R-squared (Coefficient of Determination): It is a statistical measure that represents the proportion of the total variance in the dependent variable that is explained by the independent variables in a regression model. In the context of polynomial regression, having a table of R-squared values for different degrees of the polynomial helps evaluate the goodness of fit of the models.
R-squared = 1 - (Sum of Squares of Residuals / Total Sum of Squares)
Sum of Squares of Residuals = Summation of (Y - Yhat)^2
Total Sum of Squares = Summation of (Y - Ybar)^2
A higher R-squared value indicates that a larger proportion of the variability in the dependent variable is explained by the model. Comparing R-squared values across different degrees helps identify the degree that provides the best balance between model complexity and explanatory power.
Your Research Report Must Include!
You need to summarize the findings, discuss the trade-off between model complexity and goodness of fit, evaluate whether higher-degree polynomials result in overfitting or capturing noise in the data, and consider the risk of underfitting if the polynomial degree is too low to capture essential patterns.
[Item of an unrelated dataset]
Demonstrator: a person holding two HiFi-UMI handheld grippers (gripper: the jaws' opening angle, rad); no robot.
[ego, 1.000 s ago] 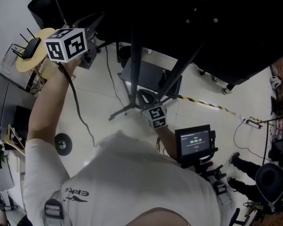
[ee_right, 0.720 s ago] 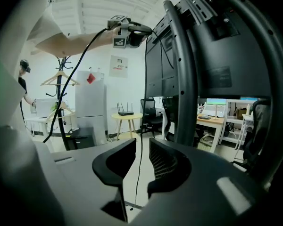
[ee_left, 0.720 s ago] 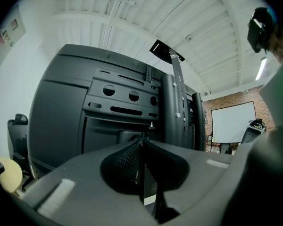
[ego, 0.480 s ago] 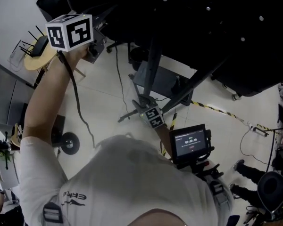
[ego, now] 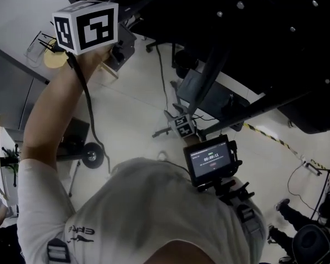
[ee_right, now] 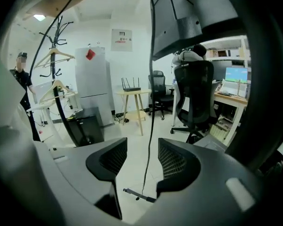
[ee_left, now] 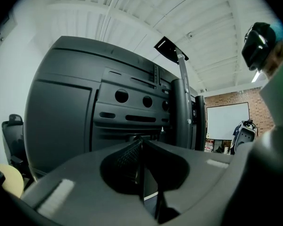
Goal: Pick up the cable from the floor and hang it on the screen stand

Performance: Identify the degree of the polynomial that performs best based on a combination of low residuals and high R-squared, and justify why this degree is chosen as the optimal model.
References: If any external sources or libraries were used during the analysis, provide proper references. Include details on datasets, statistical methods, or relevant literature that influenced the research.
Team Collaboration and Selection Requirement:
for this project, candidates have the flexibility to choose their mode of operation:
Standalone Mode: If you feel confident and would like to take on the challenge individually, you're welcome to work on the project as a standalone participant. This will give you an opportunity to showcase your individual strengths and decision-making skills.
Team Collaboration: Alternatively, if you believe that collaboration will enhance the quality and depth of your analysis, you are encouraged to form a team. Collaborative efforts often bring diverse perspectives, leading to richer insights and more comprehensive results.
Self-Selection: Candidates are free to select their own teammates. If you already have someone in mind, align with them, and inform the project coordinator of your team composition.
Team Size: While there's no strict limit, we recommend teams of 2-3 members for effective collaboration and equitable distribution of work.
Commitment Agreement: Ensure that all members of the team are equally committed to the project.
Please note: Whether you choose to work individually or in a team, the assessment criteria will remain consistent. The emphasis will be on the depth of analysis, quality of insights, and presentation of findings.